> BRIEF
Return nothing but the lines from the one containing "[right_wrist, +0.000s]" through the end of the records below, exactly as they stand and without pictures.

━━━━━ WORKING DATA ━━━━━

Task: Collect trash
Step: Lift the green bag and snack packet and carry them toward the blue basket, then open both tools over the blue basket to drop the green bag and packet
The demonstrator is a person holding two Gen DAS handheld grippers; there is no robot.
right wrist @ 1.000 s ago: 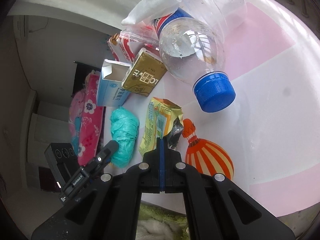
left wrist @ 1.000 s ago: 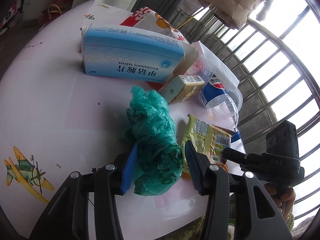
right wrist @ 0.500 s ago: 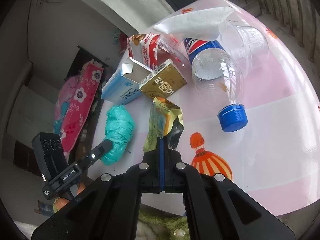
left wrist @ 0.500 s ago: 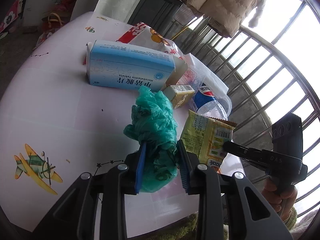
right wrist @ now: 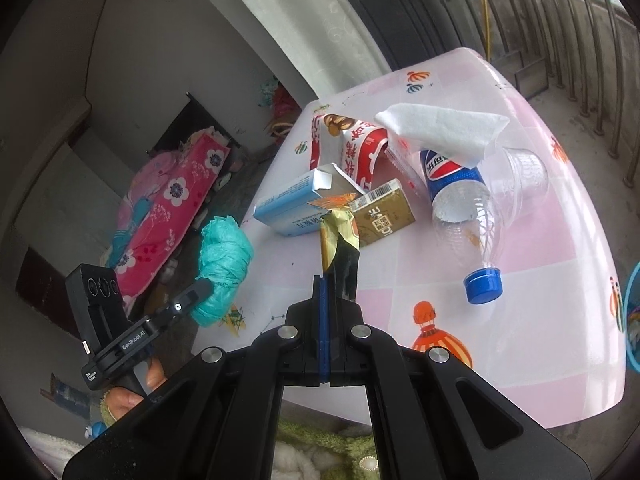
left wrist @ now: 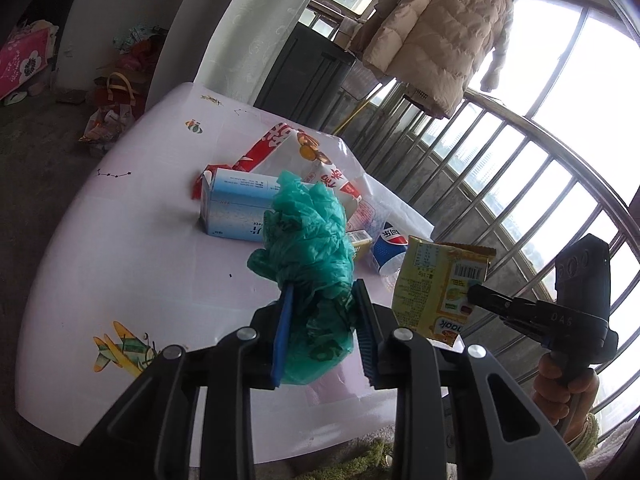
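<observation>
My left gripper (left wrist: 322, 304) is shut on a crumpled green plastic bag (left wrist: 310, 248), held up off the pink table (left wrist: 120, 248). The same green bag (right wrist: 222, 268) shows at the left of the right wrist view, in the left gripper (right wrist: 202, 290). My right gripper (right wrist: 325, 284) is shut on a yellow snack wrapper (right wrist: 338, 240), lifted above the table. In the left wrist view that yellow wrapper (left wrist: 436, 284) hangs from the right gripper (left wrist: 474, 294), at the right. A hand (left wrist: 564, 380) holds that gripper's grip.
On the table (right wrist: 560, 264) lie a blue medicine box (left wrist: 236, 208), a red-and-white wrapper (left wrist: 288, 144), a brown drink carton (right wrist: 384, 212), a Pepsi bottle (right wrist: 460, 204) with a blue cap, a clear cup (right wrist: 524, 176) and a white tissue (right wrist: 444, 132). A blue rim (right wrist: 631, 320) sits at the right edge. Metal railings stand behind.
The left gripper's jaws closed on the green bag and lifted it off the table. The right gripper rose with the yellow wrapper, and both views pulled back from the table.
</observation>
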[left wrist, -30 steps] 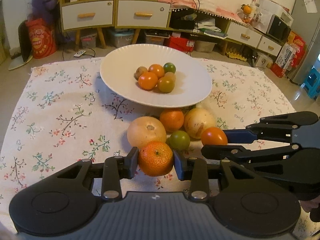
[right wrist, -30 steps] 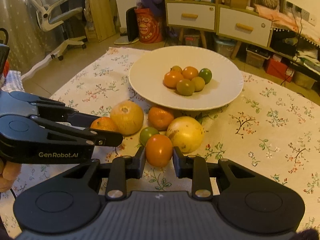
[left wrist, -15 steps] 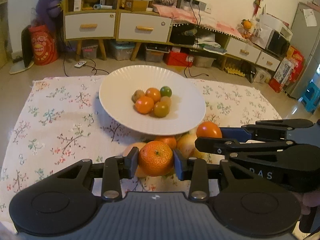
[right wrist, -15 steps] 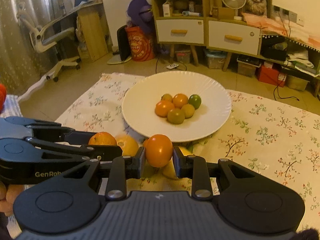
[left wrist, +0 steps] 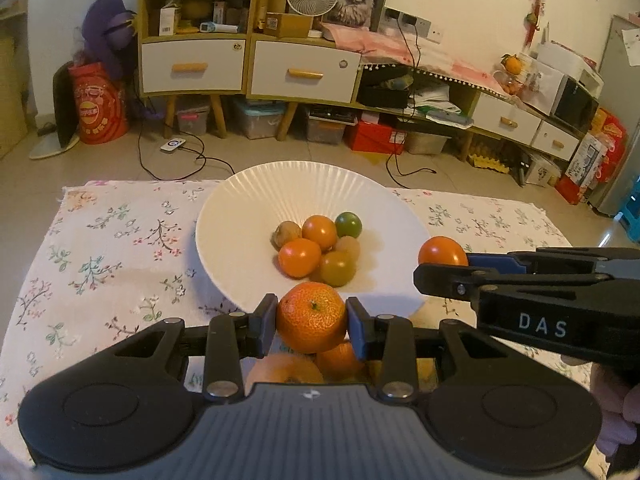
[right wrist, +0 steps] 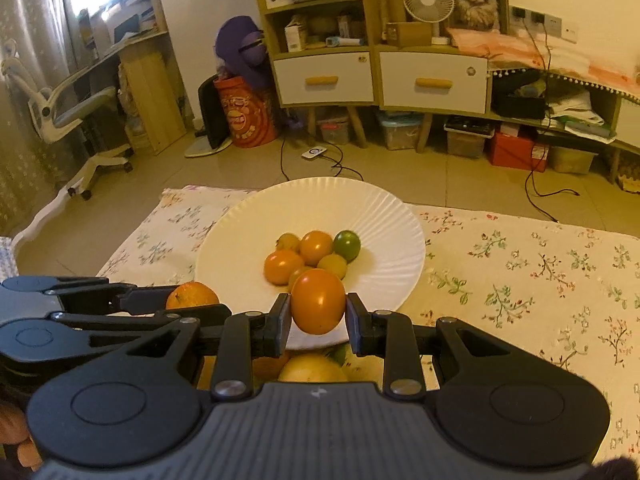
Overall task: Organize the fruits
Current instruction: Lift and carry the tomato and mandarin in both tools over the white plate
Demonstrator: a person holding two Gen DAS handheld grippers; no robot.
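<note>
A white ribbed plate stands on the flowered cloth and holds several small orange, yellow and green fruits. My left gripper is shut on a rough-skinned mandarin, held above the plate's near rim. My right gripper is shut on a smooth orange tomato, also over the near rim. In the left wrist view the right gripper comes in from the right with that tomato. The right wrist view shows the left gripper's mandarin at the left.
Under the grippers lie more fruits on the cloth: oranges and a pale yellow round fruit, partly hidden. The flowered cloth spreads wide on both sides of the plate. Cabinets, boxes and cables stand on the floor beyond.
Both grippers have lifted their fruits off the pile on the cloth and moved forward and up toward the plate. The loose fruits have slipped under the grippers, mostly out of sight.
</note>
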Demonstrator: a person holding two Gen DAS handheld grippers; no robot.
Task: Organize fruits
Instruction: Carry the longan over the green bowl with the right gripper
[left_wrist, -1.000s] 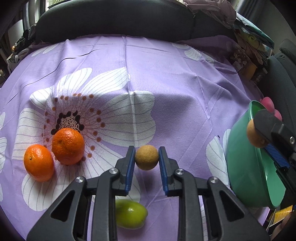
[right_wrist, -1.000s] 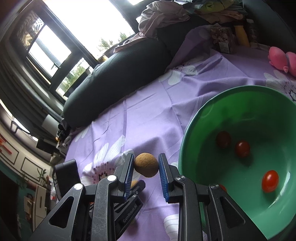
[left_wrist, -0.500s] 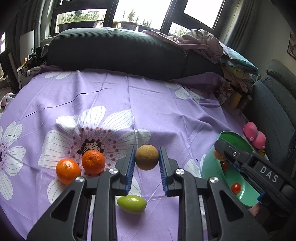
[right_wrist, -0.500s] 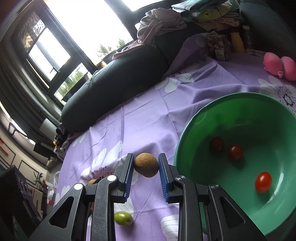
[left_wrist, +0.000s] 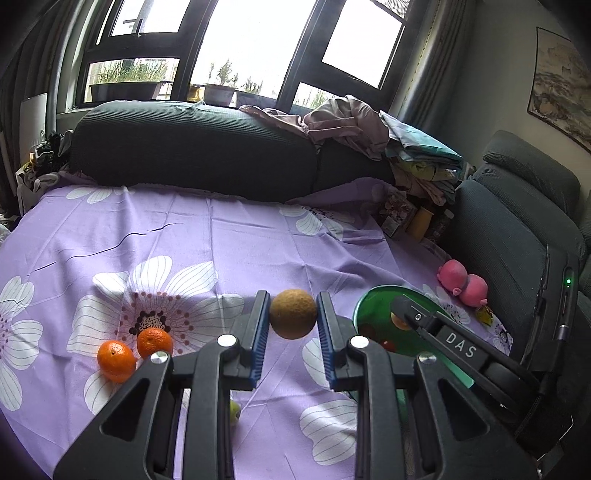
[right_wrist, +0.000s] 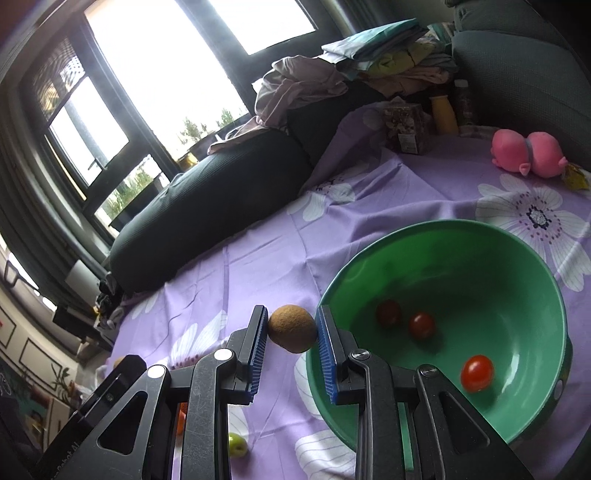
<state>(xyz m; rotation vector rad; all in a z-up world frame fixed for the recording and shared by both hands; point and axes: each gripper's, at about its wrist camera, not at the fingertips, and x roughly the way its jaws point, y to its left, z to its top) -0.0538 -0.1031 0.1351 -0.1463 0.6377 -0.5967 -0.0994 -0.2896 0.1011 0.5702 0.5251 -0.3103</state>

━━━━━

> SOLUTION TO THIS TASK
[right_wrist, +0.000s] 
<state>(xyz m; rotation vector rad; all in a z-up world frame fixed for the recording and shared by both hands; point and axes: each gripper's, at about its wrist camera, not at the fingertips, and x roughly the way its jaws point, y to its left, z to its top) -0.0538 -0.1031 0.1351 -0.1463 0.6377 -0.5967 -0.0994 -0.2896 0.1011 0.5702 0.5251 -0.3103</state>

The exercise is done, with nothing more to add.